Ok, $T\$is a constant. What kind of constant? Integer, real, complex? Quaternion maybe? I'm guessing it's a real but you should not make your readers guess. Better to say:

Let $T \in \mathbb R$.

When you say that the domain is the integer multiples of $T$, then that's all we know about f. As far as we know it's not defined anywhere else. But I don't think that's what you mean. Rather, I think you mean that $f$ is defined on ALL the reals and happens to be zero on integer multiples of $T$. Is that right? If so:

Let $f : \mathbb R \rightarrow \mathbb R$ with $f(nT) = 0\ \text{if}\ n \in \mathbb Z$.

Now is $f$ continuous?

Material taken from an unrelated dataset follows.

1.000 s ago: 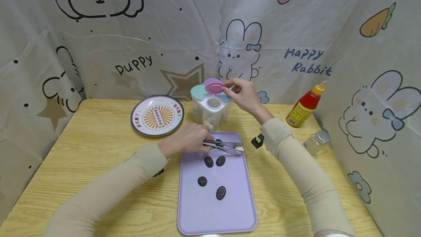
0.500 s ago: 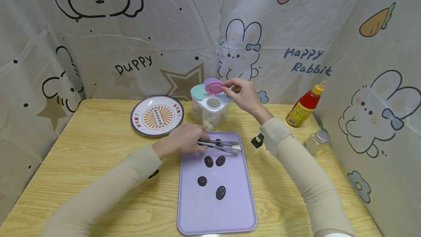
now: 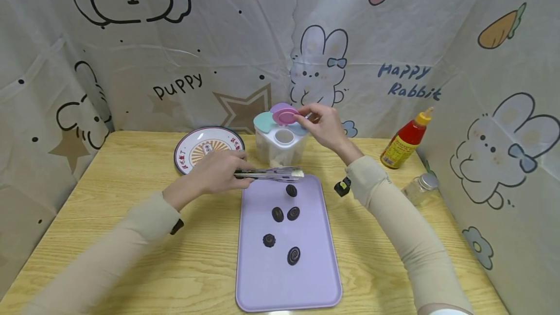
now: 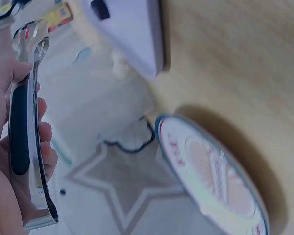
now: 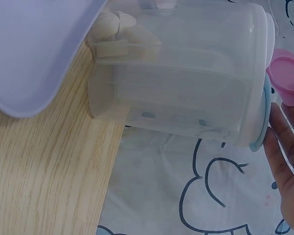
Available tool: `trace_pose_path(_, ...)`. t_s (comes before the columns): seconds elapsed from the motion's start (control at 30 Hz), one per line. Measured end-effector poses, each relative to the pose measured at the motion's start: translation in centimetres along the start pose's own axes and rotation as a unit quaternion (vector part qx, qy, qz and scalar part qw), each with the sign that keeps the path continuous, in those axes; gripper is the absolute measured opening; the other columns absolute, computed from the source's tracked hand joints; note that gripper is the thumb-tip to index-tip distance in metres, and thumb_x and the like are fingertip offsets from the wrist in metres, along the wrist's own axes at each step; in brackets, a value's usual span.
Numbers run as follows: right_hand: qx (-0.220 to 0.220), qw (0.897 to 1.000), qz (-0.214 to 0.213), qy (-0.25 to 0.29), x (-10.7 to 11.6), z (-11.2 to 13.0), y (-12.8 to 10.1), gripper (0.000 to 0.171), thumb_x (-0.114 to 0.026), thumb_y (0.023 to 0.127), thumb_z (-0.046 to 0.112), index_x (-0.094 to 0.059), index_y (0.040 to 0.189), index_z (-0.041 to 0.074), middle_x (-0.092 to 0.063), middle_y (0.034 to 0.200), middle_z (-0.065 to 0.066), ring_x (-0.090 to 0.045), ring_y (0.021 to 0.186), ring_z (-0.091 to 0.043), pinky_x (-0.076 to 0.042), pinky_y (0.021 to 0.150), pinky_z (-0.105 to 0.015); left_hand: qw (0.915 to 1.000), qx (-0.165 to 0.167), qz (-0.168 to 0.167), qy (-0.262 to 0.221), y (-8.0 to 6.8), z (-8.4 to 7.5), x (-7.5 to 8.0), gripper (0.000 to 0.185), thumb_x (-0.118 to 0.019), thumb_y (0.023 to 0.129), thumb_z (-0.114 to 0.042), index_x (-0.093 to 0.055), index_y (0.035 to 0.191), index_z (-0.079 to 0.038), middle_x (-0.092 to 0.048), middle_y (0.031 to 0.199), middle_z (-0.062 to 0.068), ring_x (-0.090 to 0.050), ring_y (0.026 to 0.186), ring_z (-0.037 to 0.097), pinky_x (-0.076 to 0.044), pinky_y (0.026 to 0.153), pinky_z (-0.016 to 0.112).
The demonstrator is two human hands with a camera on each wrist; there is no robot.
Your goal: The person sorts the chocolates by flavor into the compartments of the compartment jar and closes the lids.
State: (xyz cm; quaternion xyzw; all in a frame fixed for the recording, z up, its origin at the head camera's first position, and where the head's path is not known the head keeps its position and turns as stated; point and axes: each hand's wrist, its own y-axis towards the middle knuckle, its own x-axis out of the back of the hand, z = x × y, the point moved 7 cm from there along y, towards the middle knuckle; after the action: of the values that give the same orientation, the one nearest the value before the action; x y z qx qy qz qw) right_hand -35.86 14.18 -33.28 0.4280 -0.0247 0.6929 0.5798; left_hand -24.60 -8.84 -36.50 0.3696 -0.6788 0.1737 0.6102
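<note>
My left hand (image 3: 225, 173) grips metal tongs (image 3: 268, 174) with black handles, held level above the far edge of the lavender tray (image 3: 306, 281). A small white piece (image 3: 298, 174) is pinched in their tips. Several dark chocolates (image 3: 277, 214) lie on the tray. My right hand (image 3: 309, 119) pinches the pink flap lid (image 3: 285, 116) of the clear container (image 3: 280, 148), holding it up. The left wrist view shows the tongs (image 4: 27, 132) in my palm. In the right wrist view, white pieces sit inside the container (image 5: 186, 73) beside the pink lid (image 5: 286, 81).
A patterned plate (image 3: 201, 147) lies at the back left, partly behind my left hand. A red sauce bottle (image 3: 407, 140) and a small glass jar (image 3: 421, 187) stand at the right. A small black object (image 3: 343, 187) sits beside the tray. Cloth walls enclose the wooden table (image 3: 131, 198).
My left hand has lifted the tongs off the tray and drawn them left and back toward the container, uncovering a chocolate at the tray's far end. The right hand has stayed on the pink lid.
</note>
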Motion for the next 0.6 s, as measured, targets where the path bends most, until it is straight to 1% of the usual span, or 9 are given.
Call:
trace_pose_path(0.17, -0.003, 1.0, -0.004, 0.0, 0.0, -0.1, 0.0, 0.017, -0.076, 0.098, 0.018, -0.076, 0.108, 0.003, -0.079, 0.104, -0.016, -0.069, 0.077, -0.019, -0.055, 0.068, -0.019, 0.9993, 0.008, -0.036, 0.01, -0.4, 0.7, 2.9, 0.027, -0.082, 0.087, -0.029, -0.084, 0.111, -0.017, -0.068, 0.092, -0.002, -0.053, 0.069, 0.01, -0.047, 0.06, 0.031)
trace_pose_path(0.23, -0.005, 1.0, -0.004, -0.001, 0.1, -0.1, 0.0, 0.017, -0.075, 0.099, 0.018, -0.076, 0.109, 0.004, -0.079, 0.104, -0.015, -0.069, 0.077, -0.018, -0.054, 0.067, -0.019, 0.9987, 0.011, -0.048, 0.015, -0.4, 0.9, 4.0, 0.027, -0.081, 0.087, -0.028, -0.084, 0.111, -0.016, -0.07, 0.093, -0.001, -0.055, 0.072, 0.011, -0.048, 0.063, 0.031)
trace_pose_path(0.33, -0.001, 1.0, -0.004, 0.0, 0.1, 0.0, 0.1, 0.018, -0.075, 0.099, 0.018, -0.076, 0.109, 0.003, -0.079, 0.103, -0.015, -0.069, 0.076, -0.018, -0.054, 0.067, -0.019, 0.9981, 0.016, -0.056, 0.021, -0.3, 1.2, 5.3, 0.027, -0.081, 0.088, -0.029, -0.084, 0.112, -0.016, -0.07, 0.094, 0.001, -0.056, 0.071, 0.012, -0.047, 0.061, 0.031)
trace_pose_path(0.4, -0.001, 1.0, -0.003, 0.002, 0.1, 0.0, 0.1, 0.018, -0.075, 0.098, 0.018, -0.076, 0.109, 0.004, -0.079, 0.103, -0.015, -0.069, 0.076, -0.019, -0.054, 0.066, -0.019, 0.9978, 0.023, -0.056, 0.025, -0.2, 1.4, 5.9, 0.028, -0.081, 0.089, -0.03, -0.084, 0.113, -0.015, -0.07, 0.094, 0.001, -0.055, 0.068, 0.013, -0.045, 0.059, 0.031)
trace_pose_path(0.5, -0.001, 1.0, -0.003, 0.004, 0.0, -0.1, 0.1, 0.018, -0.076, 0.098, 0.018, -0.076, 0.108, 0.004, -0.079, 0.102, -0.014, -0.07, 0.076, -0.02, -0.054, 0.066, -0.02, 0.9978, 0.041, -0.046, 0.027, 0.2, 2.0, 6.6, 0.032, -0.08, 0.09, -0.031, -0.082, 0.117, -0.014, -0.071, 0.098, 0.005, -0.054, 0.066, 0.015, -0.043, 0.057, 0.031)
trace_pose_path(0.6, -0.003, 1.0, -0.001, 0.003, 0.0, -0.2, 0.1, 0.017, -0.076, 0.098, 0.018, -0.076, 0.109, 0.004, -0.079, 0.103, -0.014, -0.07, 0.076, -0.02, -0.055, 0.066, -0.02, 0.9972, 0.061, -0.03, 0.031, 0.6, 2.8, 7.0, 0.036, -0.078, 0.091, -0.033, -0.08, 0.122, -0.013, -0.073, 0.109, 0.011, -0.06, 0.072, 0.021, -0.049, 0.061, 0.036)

Differentiable? What else are we assuming about $f$? If you have any other unspoken assumptions, they should be stated clearly.

To give a solid example, let $f=sin\left ( \frac{2\pi }{T}x \right )$

You should write $f(x)$ on the left. Otherwise we don't know what the independent variable is. Is it $x$? Is it $T$? Or maybe it's $\pi$! Since $x$ is the independent variable, we write $f(x)$.

I didn't look at the rest but hopefully you see what needs to be clarified. The main thing is that the domain is ALL the reals, and the zeros happen to be integer multiples of $T$, assuming that's what you mean. And as a general principle, try to eliminate any ambiguity in the mind of the reader.

ps -- You have a subtle error in your logic. You have $g(x) = x^2$ and later you ask us to consider $g^{-1}$. But $g^{-1}$ does not happen to be uniquely defined. So you have to either tell us what $g^{-1}$ is, or show that your argument is independent of the choice of a particular one-sided inverse of $g$.

Maybe I better say a few words about a common point of confusion. The word inverse has two different meanings when it's applied to functions.

If a function $f$ is invertible, that means (by definition) that there exists some specific function that uniquely inverts it. (I'm omitting the technical details here). But $x^2$ is not invertible. Rather for each point in the range, there are either one or two points in the domain that get mapped to that point in the range; and we can create "a", not "the" inverse by making a choice from each of the inverse images of points in the range. But this will only be a one-sided or "partial" inverse.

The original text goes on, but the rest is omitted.